> YOUR TASK
Transcribe, word for word and without additions, each line below from the one containing "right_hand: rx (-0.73" through the one containing "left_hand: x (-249", both ends included.

> DATA EXCERPTS
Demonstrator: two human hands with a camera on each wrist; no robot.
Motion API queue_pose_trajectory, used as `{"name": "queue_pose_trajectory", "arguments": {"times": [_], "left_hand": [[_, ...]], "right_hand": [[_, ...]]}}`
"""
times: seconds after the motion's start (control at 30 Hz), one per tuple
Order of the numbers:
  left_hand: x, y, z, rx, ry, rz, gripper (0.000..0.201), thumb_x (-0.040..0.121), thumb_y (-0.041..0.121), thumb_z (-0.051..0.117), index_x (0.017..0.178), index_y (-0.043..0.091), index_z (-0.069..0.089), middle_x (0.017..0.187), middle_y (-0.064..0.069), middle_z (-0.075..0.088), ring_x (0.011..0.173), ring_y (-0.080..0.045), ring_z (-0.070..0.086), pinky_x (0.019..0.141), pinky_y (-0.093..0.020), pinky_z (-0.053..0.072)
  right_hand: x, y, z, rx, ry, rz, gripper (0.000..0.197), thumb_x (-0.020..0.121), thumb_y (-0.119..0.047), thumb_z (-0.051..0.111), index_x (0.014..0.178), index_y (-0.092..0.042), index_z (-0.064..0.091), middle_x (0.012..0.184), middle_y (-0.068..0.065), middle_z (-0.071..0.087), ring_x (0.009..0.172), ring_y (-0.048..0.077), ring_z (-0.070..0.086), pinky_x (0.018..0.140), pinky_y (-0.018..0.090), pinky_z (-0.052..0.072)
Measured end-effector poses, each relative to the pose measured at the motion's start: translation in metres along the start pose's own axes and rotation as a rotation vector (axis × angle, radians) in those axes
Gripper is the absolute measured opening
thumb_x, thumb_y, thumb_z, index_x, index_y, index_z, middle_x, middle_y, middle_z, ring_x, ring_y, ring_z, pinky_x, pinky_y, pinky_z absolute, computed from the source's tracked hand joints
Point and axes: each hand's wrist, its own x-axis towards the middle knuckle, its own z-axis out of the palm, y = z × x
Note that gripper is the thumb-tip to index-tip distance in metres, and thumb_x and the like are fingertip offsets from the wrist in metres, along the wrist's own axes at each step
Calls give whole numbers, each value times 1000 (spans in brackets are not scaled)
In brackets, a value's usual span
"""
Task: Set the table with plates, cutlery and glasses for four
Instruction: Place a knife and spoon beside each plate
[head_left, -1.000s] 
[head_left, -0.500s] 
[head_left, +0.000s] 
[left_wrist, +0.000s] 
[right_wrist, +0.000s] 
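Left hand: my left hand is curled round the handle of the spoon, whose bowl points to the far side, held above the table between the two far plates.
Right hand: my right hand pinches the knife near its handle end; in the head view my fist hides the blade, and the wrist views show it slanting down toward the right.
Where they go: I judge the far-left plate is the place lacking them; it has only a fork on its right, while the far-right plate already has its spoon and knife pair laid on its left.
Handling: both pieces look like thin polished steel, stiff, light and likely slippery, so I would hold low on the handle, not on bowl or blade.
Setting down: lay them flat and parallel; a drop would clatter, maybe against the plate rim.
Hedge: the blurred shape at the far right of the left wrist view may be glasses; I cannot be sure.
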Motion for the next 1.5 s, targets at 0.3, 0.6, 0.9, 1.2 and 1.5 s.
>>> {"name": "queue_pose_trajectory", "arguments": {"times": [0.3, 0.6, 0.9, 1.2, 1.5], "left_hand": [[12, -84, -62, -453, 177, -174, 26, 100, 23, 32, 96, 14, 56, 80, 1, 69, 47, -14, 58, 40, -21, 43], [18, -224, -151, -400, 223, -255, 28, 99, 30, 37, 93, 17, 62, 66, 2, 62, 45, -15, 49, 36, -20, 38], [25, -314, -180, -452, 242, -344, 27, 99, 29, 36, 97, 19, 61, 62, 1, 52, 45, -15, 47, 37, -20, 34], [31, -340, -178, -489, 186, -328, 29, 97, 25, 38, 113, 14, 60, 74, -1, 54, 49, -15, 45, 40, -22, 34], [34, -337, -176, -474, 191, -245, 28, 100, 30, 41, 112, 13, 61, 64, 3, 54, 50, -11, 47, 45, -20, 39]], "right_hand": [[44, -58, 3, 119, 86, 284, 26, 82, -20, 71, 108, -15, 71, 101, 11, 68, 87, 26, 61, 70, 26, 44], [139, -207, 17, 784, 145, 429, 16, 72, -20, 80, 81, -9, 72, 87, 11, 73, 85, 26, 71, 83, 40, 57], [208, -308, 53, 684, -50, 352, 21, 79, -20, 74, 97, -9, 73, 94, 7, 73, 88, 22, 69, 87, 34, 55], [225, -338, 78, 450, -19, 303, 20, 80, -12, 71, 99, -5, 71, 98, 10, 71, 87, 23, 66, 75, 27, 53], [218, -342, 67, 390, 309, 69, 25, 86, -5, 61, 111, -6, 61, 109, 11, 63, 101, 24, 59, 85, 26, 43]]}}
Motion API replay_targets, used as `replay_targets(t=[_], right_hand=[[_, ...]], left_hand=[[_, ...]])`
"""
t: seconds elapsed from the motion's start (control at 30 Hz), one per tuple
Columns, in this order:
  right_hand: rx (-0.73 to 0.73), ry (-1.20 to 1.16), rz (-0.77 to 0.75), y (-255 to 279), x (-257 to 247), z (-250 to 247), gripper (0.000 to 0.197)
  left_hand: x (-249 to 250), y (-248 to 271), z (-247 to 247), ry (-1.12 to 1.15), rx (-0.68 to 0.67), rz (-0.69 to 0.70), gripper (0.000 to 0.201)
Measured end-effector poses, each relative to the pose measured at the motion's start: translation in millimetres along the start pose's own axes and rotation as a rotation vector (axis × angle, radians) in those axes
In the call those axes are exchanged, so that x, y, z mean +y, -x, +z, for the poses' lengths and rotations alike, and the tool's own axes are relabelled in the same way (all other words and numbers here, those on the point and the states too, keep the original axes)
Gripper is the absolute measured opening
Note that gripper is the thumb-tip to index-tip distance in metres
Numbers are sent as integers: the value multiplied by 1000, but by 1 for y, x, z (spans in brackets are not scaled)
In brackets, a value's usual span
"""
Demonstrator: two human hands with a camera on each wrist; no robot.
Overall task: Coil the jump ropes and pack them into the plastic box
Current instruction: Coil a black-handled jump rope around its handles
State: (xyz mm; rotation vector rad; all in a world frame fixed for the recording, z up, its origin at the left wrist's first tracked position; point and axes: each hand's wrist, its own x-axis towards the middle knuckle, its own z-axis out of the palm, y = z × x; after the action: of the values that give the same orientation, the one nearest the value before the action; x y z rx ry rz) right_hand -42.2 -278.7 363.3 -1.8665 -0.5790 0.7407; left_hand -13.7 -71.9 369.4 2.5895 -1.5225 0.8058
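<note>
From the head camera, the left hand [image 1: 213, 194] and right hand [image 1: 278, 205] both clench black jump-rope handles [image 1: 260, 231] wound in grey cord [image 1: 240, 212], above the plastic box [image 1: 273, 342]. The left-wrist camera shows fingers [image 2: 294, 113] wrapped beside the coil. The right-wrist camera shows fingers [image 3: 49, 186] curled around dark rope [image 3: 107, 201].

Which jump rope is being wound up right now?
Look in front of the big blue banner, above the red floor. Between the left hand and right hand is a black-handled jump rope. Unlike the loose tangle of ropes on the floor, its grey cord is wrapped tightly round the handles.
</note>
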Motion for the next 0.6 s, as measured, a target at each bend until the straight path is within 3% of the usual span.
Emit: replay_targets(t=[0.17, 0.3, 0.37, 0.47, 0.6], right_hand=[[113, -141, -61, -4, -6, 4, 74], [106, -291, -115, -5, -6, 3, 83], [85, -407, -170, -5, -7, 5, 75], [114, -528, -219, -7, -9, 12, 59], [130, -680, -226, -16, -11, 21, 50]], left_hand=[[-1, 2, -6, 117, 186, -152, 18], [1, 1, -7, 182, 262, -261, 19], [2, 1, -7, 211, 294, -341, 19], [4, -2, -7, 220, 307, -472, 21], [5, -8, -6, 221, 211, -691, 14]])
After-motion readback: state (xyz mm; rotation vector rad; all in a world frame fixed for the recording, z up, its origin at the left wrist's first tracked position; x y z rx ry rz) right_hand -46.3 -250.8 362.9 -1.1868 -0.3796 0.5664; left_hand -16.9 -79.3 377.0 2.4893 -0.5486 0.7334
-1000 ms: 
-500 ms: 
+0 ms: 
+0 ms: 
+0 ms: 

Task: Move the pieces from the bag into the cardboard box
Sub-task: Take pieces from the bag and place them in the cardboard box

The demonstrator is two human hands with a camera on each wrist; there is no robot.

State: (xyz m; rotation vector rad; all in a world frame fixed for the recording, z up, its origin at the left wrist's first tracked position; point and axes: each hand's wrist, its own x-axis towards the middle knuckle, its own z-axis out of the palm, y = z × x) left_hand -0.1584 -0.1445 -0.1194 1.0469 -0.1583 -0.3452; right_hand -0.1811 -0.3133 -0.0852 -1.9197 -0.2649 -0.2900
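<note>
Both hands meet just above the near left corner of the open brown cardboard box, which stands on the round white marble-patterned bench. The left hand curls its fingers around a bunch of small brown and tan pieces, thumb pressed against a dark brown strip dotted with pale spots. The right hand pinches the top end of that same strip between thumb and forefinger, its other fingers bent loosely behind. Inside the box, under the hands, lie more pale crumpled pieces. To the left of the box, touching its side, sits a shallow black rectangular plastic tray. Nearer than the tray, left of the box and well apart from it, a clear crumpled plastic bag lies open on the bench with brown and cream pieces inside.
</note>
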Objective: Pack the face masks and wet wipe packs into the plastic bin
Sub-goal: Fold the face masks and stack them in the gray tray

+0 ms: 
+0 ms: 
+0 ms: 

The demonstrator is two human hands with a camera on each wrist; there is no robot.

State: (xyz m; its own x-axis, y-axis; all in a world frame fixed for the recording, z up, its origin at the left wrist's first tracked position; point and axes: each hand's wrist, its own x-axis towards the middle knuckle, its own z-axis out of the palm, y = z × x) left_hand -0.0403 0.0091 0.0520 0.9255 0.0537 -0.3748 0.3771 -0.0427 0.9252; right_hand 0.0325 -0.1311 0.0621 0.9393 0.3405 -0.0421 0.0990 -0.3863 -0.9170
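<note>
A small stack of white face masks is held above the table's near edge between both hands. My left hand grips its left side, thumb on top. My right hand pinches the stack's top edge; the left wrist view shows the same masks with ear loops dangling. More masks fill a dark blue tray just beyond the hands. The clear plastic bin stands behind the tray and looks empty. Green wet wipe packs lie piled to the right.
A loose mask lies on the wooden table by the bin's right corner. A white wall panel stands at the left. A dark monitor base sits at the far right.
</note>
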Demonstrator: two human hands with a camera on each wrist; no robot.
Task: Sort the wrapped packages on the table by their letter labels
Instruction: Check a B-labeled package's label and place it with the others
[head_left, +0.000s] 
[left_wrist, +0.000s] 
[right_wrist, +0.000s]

> RESPONSE
  right_hand: rx (-0.73 to 0.73), ry (-1.20 to 1.16), rz (-0.77 to 0.75), y (-255 to 279), x (-257 to 247), z (-250 to 247), gripper (0.000 to 0.197)
  left_hand: x (-249 to 250), y (-248 to 271), z (-247 to 247), ry (-1.12 to 1.15), rx (-0.68 to 0.67), rz (-0.69 to 0.70), gripper (0.000 to 0.201)

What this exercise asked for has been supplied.